When we checked in, we were told we were on the high five team. Our only job was to stand at the bus drop-off zone under the Robert F. Kennedy Bridge and give people high fives as they got off the buses. This was a part of the festival’s goal to disseminate positivity throughout the ranks, but they probably didn’t need over twenty people for this particular “job.” It was only about eleven in the morning, so buses carrying no more than twenty people each rolled in. Most of the volunteers were sitting on the concrete next to Icahn Stadium on their phones, probably texting their friends a genus of, “This whole volunteering thing is bullshit/easy as hell.” After the third bus, a supervisor came down the hill and asked for four volunteers to help carry some tables, and since anything seemed better than the dwarfing feeling of the bridge, we decided to help out. We re-entered the festival wearing our shirts (a security guard smiled at me as I passed him) and collectively re-located three tables under the guidance of a different supervisor. Our new table-placement supervisor told us to find another supervisor to tell us what to do.

This was the “Fuck it” moment. We walked over to the port-o-potties and changed into our other t-shirts. Riding the high of our perceived badassery, we caught all of Diarrhea Planet’s absolutely ripping performance (climbing up the lighting tower/“Hey Ya” cover/shout outs to both Shea Stadium and Death By Audio) and Deafheaven’s blissfully abrasive set, which we wouldn’t have been able to see had we stayed and half-heartedly high fived every frat bro that passed by us under the RFK Bridge. By the time Deafheaven finished it was three in the afternoon, so we went back to Volunteer HQ and gave the girl sitting behind the Macbook Pro our names, to which she responded by tapping away at the backlit keyboard. She told us we were good to go for the day.

We’d figured it out by the time Sunday rolled around. My friend and I checked in at six, then immediately left and watched James Blake’s sort-of boring set (he does have a beautiful voice though). I’m just glad we got to get our suburbia on for about twenty minutes at Vampire Weekend’s set. While waiting for eleven o’clock to come, we walked over by the Honda stage to watch AXWELL Λ INGROSSO from a healthy distance. In between the EDM hurls at approximately 120 beats-per-minute and fireworks flaring just next to the RFK Bridge, a man in one of the food tents threw us each a pork bun wrapped in aluminum foil (I guess festival closing time is also throw-pork-product-at-the-nearest-hungry-looking-kids time). Once we’d finished indulging in our free pork, it was past eleven, so we walked back to Volunteer HQ, gave our names to the girl behind the MacBook Pro, received high fives for completing our volunteer “work,” and left the festival. Or at least that’s what we tried to do as thousands of festivalgoers attempted to funnel onto the pedestrian walkway of the RFK Bridge, which echoed with group incantations of the bassline of “Seven Nation Army” and applause for a guy holding up an exponentially enlarged paper cutout of Steve Buscemi’s bug-eyed countenance. After twenty minutes of darting between the sluggish and sunburned bodies of the festivalgoers, we finally reached East Harlem. It was a pretty appalling sight: a migration of predominately white music “lovers.” The BP station on 126th Street was riddled with trash (as were the sidewalks between the RFK Bridge and Lexington Avenue), and there was barely room to breath on the Brooklyn-bound 4/5/6 platform at 125th Street. When the 6 train arrived, the festivalgoers immediately pushed their way into the car, completely ignoring the two people that had to force their way out against the current of people flying in towards them.

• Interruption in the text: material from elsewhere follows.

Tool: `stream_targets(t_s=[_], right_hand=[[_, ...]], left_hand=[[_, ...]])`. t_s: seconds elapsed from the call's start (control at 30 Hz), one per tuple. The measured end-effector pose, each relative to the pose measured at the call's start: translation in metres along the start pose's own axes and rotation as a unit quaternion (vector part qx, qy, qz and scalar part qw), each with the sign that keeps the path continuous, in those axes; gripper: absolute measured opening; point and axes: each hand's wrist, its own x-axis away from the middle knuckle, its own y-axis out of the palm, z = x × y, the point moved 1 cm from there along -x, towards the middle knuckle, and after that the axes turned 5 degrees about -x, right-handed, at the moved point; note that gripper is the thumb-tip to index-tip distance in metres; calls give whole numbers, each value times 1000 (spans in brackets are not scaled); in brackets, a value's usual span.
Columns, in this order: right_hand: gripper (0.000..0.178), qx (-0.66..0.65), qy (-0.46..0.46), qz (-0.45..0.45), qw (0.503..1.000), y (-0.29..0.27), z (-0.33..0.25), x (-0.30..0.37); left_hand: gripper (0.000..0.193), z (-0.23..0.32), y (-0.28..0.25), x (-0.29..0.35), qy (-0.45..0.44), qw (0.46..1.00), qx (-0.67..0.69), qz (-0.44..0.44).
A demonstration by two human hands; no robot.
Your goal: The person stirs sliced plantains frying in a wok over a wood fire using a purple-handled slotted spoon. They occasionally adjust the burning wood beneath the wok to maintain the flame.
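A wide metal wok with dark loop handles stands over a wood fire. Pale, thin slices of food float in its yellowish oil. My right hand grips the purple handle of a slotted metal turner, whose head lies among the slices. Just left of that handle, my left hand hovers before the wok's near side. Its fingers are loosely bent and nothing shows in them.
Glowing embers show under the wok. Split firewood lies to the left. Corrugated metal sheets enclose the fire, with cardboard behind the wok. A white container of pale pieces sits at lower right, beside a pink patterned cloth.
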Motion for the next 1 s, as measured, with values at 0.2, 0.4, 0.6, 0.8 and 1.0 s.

More or less what the people on the platform looked like, just way more tired.

At about 96th Street, the kid sitting across from me regurgitated whatever he had just eaten. With a sprinkle of kid-vom on my left leg and exhaustion reaching levels of falling over, I finally got home an hour and a half later than I should have. But at least I got free pork and music out of the whole thing.

In the end, I just hope that the people at Governors Ball don’t see this, because they still have my down payment. Oh well.